- Opening Delimiter -

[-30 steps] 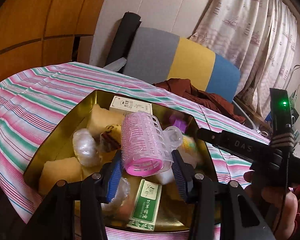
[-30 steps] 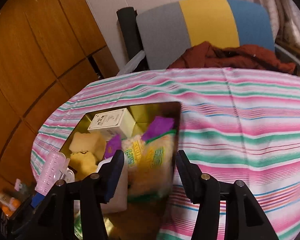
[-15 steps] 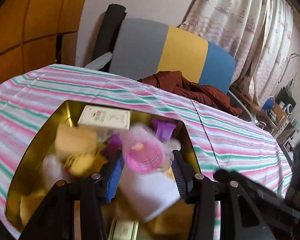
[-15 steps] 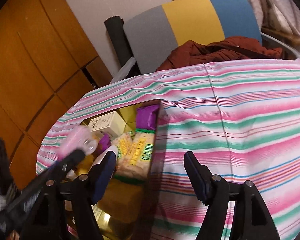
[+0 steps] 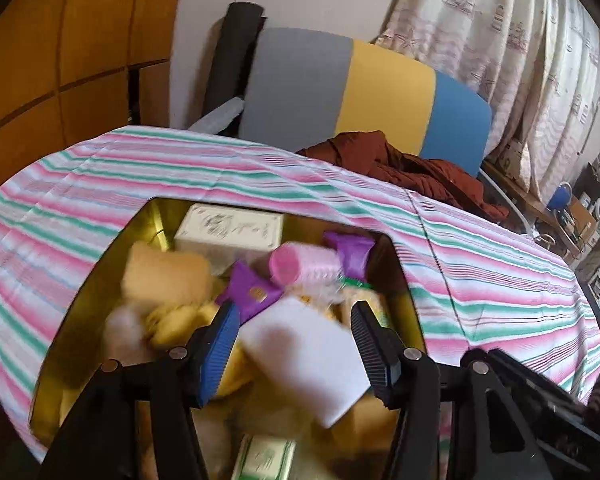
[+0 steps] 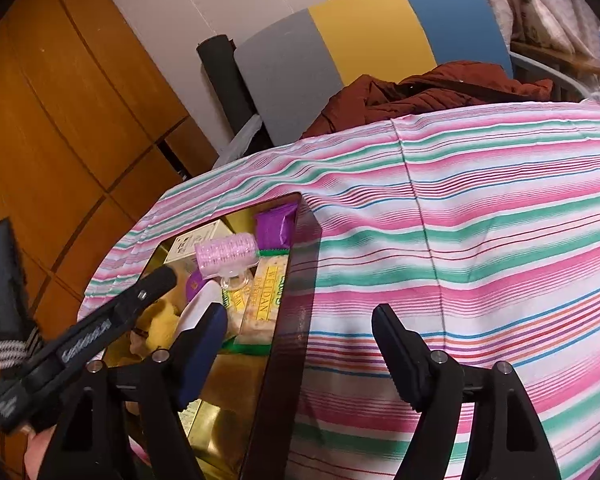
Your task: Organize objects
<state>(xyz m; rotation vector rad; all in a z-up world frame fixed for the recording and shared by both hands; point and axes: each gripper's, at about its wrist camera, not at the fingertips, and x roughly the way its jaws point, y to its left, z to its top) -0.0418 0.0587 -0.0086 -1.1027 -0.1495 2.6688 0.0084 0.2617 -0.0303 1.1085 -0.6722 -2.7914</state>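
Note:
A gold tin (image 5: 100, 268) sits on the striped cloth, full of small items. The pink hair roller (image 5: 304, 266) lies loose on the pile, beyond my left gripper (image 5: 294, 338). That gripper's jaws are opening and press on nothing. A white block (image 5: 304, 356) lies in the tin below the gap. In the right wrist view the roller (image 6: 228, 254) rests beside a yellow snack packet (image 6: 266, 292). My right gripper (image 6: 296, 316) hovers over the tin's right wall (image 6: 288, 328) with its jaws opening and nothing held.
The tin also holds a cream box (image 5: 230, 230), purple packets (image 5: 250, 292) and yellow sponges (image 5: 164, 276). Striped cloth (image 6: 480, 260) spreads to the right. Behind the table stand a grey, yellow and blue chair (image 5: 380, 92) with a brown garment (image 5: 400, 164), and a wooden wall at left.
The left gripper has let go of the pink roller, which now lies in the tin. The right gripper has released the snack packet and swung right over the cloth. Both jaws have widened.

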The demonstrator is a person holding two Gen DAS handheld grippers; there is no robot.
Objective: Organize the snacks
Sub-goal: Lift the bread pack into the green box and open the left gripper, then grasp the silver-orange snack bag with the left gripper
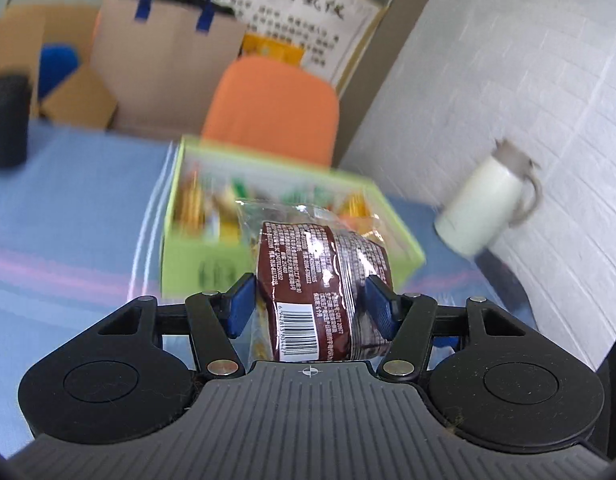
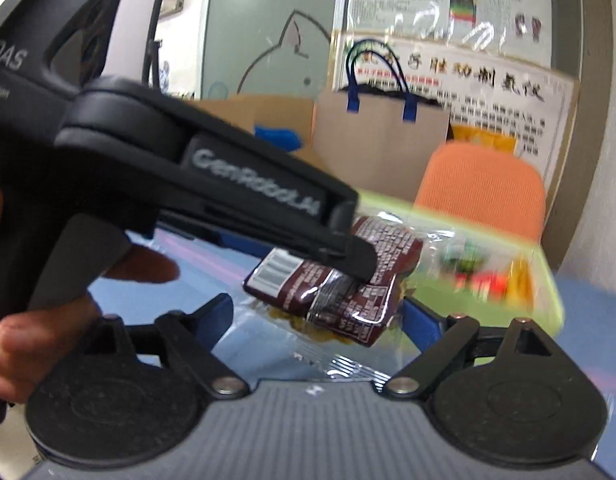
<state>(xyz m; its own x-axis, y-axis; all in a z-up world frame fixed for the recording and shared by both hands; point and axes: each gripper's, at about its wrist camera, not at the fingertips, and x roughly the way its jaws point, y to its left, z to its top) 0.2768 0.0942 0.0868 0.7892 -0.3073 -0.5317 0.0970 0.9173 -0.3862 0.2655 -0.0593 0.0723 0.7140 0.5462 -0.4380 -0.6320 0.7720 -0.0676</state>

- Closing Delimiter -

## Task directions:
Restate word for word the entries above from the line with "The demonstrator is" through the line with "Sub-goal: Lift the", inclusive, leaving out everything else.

## Result:
The demonstrator is a person holding two Gen DAS handheld grippers; there is no robot.
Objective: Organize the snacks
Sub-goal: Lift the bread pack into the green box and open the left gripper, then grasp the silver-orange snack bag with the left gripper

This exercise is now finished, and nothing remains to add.